Il governo italiano ha deciso di interrompere il rinnovo tacito del memorandum sulla cooperazione militare con lo Stato d’Israele. Ecco perché e cosa cambia adesso

Con un annuncio a sorpresa rilasciato durante la visita ai padiglioni del Vinitaly, la Presidente del Consiglio Giorgia Meloni ha comunicato ieri la sospensione del rinnovo automatico del memorandum sulla difesa con Israele, che dal 2016 costituisce un pilastro della collaborazione tecnologica e industriale tra le forze armate dei due Paesi. L’atto formale è stato sancito da una lettera inviata dal Ministro della Difesa Guido Crosetto al suo omologo israeliano, Israel Katz.

Un segnale di distanza da parte del governo italiano nei confronti del governo israeliano a lungo richiesto dalle piazze pro-Palestina e che si aggiunge al riposizionamento rispetto agli Usa e a Donald Trump.

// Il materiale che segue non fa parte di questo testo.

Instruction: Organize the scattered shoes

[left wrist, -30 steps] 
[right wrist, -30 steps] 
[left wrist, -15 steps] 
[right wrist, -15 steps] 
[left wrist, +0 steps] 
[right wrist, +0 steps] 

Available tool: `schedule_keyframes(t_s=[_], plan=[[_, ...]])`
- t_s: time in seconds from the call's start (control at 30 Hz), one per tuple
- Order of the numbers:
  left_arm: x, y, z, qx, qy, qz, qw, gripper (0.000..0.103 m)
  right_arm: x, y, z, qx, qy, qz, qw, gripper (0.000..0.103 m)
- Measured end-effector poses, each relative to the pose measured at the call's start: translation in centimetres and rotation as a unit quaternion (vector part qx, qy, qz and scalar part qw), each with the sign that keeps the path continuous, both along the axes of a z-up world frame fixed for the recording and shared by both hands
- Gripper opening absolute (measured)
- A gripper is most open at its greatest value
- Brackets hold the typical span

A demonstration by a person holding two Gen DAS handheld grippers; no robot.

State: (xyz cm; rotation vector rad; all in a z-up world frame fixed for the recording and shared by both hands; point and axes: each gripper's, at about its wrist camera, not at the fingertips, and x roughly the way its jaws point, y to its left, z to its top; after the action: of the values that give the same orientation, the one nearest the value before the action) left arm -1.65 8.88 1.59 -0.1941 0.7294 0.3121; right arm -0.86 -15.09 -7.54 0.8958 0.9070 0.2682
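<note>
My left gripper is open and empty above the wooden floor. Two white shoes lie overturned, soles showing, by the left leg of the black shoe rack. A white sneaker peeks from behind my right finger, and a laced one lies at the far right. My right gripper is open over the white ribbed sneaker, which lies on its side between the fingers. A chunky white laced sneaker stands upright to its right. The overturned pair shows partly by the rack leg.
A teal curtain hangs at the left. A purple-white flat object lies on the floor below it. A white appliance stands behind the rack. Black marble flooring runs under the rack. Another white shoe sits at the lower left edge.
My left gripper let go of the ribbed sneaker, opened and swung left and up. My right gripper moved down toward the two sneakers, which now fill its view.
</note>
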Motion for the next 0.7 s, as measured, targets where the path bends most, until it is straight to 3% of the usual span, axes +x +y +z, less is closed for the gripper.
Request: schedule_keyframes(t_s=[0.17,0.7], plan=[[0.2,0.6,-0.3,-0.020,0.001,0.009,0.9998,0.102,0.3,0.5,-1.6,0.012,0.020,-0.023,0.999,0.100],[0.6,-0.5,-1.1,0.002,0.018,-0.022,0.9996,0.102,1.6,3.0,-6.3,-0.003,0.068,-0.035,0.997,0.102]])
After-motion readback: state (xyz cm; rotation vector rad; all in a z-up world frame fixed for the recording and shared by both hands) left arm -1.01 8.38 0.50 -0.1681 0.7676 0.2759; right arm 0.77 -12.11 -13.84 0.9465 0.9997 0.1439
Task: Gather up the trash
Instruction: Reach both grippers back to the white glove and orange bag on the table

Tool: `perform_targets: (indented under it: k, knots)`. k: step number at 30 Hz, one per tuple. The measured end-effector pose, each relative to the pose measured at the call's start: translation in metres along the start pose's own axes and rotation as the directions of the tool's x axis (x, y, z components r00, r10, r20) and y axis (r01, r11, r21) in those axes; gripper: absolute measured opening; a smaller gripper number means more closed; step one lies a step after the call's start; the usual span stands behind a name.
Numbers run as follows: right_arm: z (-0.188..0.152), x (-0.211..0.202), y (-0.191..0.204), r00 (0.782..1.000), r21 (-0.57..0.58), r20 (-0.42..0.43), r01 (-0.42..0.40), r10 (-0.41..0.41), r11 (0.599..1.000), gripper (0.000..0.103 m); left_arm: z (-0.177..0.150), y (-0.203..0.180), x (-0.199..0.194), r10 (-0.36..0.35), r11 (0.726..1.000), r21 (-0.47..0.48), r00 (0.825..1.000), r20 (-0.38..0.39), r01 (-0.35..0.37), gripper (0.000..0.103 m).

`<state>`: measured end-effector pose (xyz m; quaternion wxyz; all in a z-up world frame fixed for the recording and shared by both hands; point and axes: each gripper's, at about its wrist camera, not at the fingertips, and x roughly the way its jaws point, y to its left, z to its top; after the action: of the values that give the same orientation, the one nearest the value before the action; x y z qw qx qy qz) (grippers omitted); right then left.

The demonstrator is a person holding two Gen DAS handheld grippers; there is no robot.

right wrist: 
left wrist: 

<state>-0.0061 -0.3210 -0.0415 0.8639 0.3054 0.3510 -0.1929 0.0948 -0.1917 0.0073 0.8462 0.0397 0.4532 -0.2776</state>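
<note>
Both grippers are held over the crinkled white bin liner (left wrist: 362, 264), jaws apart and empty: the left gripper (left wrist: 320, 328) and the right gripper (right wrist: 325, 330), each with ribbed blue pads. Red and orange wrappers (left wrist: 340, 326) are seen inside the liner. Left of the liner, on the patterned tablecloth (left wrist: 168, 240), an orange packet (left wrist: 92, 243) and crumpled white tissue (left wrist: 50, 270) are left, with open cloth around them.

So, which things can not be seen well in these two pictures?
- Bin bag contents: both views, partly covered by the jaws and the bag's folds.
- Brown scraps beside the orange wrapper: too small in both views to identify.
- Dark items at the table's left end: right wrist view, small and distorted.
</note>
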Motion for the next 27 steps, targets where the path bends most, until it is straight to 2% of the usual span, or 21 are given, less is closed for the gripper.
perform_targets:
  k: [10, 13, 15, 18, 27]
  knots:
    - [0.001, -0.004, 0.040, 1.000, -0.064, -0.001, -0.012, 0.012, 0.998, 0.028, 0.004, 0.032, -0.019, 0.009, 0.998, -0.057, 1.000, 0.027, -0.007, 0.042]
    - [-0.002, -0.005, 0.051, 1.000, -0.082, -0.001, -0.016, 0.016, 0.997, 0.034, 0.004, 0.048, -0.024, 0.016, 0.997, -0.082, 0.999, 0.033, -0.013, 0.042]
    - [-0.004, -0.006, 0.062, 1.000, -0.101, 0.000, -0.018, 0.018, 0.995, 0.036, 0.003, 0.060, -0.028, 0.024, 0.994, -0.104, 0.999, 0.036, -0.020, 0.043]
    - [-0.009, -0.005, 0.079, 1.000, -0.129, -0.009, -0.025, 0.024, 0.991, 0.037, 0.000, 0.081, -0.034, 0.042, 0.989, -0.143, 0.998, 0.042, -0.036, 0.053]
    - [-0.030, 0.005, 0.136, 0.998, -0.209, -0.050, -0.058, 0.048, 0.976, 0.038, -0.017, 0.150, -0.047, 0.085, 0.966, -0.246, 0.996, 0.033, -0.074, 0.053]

COS’È IL MEMORANDUM SULLA DIFESA TRA ITALIA E ISRAELE

Il memorandum di intesa rappresenta la cornice giuridica fondamentale per la cooperazione bilaterale nel settore militare e della difesa. Sottoscritto originariamente a Parigi il 16 giugno 2003 dall’allora Ministro della Difesa Antonio Martino e dal rappresentante del governo israeliano Sahul Mofaz, il testo è entrato ufficialmente in vigore il 13 aprile 2016. L’accordo era nato nel contesto di un rilancio delle relazioni bilaterali promosso dall’allora Presidente del Consiglio Silvio Berlusconi, con l’intento di inserire il dialogo tra Roma e Tel Aviv all’interno della promozione della cooperazione mediterranea. Strutturato in 11 articoli, il trattato prevedeva fino ad oggi un rinnovo automatico su base cinquennale, salvo esplicito recesso di una delle parti.

COSA PREVEDEVA IL MEMORANDUM

Il contenuto dell’intesa disciplina una vasta gamma di attività che spaziano dalla politica di approvvigionamento dei rispettivi ministeri della Difesa all’importazione, esportazione e transito di materiali d’armamento. L’accordo favorisce lo scambio di dati tecnici, hardware e informazioni riservate per agevolare la ricerca e lo sviluppo in campo militare. Oltre alla dimensione industriale e tecnologica, l’intesa include la formazione e l’addestramento del personale, la gestione delle problematiche ambientali legate alle strutture militari, la medicina militare e persino la collaborazione in ambito storico e sportivo. Le parti si impegnavano inoltre a facilitare le licenze di esportazione e a promuovere visite ufficiali, esercitazioni congiunte e lo scambio di esperti tra le istituzioni della difesa.

PERCHÉ IL GOVERNO HA SOSPESO IL MEMORANDUM

La scelta del governo di bloccare il rinnovo automatico si lega, più che ai bombardamenti su Gaza e agli attacchi di Israele e Usa all’Iran, agli incidenti registrati nel sud del Libano, dove l’Idf ha preso di mira un convoglio italiano del contingente Unifil. Già l’8 aprile il ministro degli Esteri Antonio Tajani aveva convocato l’ambasciatore israeliano per chiarire l’accaduto. Pochi giorni più tardi, Tajani aveva espresso solidarietà al popolo libanese in un post su X.

Un messaggio evidentemente insopportabile per il governo di Tel Aviv, che per tutta risposta ha sua volta convocato l’ambasciatore italiano Luca Ferrari, e proprio nel giorno, il 13 aprile, per il quale era previsto il rinnovo del memorandum. Così il rinnovo è stato sospeso, mentre nelle stesse ore si preparava la tempesta perfetta che avrebbe portato all’attacco diretto di Trump contro la premier Meloni.